Though Sam Shepard's other career as a film actor is probably better known, his relationship with music is more germane to his plays. Kicking a Dead Horse, like much of his work, is partly shaped by a piece of music: in this case the ballad Didn't He Ramble, which he remembers his father singing.

He was himself the drummer with the psychedelic folk band The Holy Modal Rounders, and still plays the occasional gig with them. He has written songs with Patti Smith and with Bob Dylan.

His career as a playwright was, moreover, shaped more by the freewheeling energy of the 1960s music scene than by traditional theatre. "I arrived in New York when I was about 19 and I had the notion that I wanted to do some acting. I was doing a little bit of writing, but not theatre writing. I got quickly disenchanted with the acting because of the audition process and all of that stuff. I didn't want to job myself around. And I was living with a bunch of musicians at the time and I felt more of an affinity with them. I started listening to people talking, and I started thinking, 'well, dialogue is a kind of music'. And dialogue fits theatre. These dialogues started happening and they worked their way into the shape and form of plays." He accompanied Bob Dylan on his 1975 Rolling Thunder review tour, with a view to writing a screenplay for a Dylan film (it was never used). He and Dylan co-wrote the song Brownsville Girlfor the latter's 1986 album Knocked Out Loaded. I asked him if he learned anything from working with Dylan.

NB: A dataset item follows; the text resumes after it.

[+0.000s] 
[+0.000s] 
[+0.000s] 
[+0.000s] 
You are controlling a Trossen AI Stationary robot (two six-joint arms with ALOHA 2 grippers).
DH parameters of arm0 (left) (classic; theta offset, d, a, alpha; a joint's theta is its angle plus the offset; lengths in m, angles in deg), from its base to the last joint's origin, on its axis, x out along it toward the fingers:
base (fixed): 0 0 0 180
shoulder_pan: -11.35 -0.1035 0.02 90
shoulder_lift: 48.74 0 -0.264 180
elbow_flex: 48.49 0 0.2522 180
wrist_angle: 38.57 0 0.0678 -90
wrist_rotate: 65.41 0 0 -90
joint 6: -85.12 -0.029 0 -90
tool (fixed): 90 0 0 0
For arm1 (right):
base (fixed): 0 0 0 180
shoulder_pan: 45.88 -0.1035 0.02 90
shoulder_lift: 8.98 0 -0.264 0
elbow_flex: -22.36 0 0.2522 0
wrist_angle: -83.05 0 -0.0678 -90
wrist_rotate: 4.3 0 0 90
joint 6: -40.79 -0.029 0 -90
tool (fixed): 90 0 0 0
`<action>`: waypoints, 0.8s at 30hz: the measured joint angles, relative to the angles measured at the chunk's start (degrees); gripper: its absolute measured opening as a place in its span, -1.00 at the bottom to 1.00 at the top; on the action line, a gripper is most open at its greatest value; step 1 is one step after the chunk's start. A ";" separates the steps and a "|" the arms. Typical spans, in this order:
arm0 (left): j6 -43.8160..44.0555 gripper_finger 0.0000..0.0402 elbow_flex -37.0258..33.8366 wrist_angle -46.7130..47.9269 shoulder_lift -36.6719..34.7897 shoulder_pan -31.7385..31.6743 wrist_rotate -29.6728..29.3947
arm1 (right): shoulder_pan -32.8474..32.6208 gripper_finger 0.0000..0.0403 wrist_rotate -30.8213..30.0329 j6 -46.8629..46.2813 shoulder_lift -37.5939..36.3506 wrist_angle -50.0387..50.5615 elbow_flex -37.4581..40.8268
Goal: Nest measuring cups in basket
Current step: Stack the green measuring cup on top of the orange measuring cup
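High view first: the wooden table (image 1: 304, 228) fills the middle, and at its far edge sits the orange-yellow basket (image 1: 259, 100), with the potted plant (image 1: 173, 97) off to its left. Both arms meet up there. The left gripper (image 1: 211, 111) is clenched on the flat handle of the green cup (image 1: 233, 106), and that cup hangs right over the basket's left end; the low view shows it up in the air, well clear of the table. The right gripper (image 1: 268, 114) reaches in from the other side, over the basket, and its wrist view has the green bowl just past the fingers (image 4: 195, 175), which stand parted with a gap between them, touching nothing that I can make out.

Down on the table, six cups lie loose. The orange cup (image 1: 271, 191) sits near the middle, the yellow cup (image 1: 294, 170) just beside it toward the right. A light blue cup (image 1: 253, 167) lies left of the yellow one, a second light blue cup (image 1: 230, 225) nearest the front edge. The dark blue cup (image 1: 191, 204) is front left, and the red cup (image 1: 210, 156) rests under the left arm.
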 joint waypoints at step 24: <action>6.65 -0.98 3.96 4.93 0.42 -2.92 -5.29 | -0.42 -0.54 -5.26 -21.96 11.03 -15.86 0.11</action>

"In fact I did. Bob is really interesting to work with. I find the lyric form and vertical poetry in general to be very difficult and very demanding. You have to have a precision about it. Writing horizontally across the page, I feel very comfortable with. With this other thing, I run into so many blocks. Bob has this strange and wonderful phrasing, where he can jam things, he can extend them, he can move lines around. As we were writing the thing - he already had the melody line - I said 'how are you going to fit this line into the melody?' and he said 'don't worry about it'. Of course he does it, but he does it in a way that is kinda miraculous. You don't know quite how he's squeezing things and moving things, but it's fabulous. And there are contrapuntal rhythms that are going along underneath it, with the lyric happening way up here somewhere and there's another deal going on underneath. I know he does a lot of rhyming, but he makes things happen in the line that you don't think can come out on the page. I kinda learned some stuff that way from him. And also his total disregard for whether or not it's going to fit into an existing ideas of what is a good song. He doesn't give a sh*t, he just goes to where he wants to go. The theatre that excites me is that kind of theatre, that doesn't fit into what we know. It surprises you, makes you listen in a different way."